Opinion

One foot in and one foot out in home visit hell

by Liam Farrell 23-Apr-08

'Her innate truculence had morphed with age into outright aggression. The request for a house call, inevitably, came from yet another brow-beaten home help who just couldn't take it any more and who felt it only fair that the GP should share in the invective; it's one of our unwritten roles.

'Who are you?' she demanded.

'I am your doctor,' I said grandly.

'Who sent you?' she said, visibly unimpressed.

'Your home help asked us to call, she was worried about you.'

'What do you want?'

'How are you keeping?' an open-ended and non-hostile question, I reckoned.

'None of your business,' she snapped, 'Now get out, or I'll set the dogs on you'.

I'm an easy-going fellow, I don't take offence easily.

She followed me to the front door, zimmer frame clacking threateningly.

'Where are you going?' she said.

'You asked me to leave,' I pointed out.

Her demeanour suddenly changed.

'Arrah, sure don't be listening to me, I'm only a poor old woman, Doctor, I'm not feeling well, come back inside'.

Fascinated, I returned to the living room.

'Why don't we check your blood pressure,' I said, usually a safe bet, people love having their BP taken. But her demeanour abruptly changed again.

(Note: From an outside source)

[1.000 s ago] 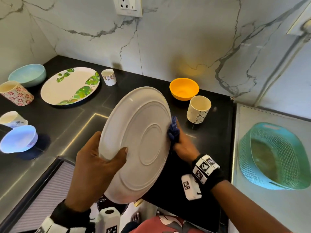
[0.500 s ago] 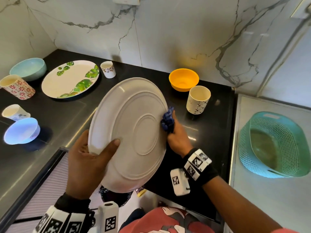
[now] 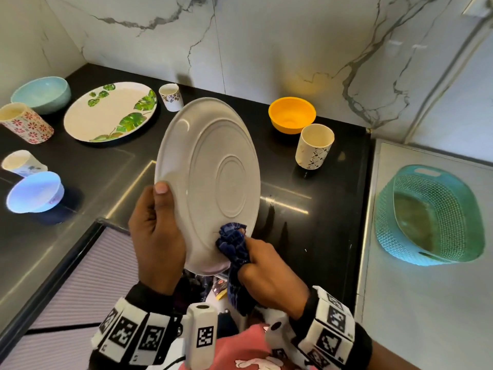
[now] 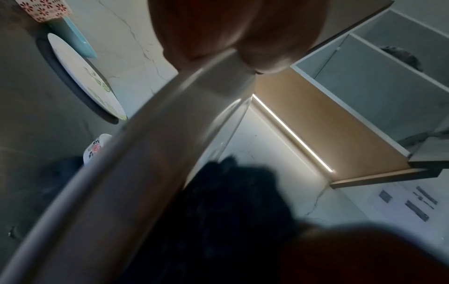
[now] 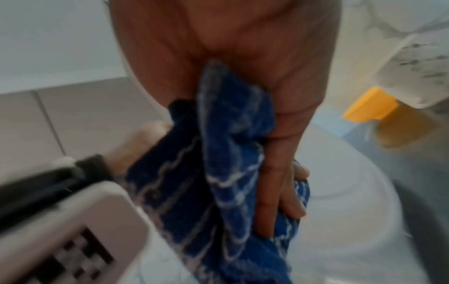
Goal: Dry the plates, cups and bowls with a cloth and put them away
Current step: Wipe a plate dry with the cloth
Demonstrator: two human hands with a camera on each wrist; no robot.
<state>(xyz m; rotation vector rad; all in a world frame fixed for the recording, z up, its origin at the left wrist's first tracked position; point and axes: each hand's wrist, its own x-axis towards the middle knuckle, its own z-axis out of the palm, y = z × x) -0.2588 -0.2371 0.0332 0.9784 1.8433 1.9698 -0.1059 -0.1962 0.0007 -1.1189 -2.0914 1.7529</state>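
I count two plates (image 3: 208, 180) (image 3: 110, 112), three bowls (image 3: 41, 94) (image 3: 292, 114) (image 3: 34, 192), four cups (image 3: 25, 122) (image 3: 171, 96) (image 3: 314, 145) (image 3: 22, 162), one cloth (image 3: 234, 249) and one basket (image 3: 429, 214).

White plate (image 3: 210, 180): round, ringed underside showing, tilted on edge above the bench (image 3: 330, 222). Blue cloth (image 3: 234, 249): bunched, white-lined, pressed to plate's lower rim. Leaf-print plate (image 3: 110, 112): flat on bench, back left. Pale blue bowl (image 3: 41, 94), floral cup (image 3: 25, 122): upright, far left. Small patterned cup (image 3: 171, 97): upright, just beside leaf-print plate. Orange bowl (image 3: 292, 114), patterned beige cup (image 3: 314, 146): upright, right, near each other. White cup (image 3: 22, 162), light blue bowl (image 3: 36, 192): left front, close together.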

'Get out,' she said shortly, 'Before I ...'

'I know, I know, the dogs,' I replied, hypothesising a strong territorial instinct focused chiefly on the living room and her picture of the Pope slotting a penalty past Stalin.

Again she followed me.

'Where are you going?'

'You asked me to leave.'

'Arrah, I'm only a poor old woman ...'

We continued this game for a while, in and out, to and fro, a weird little pas-de-deux, a medical hokey-cokey; as a student of the human condition, I was quite enjoying it. By now all the neighbours had turned out to watch, there being nothing good on TV. I waved gaily to the spectators, but when a photographer from the local paper turned up, I reckoned the fun was over and the dignity of the profession was at stake.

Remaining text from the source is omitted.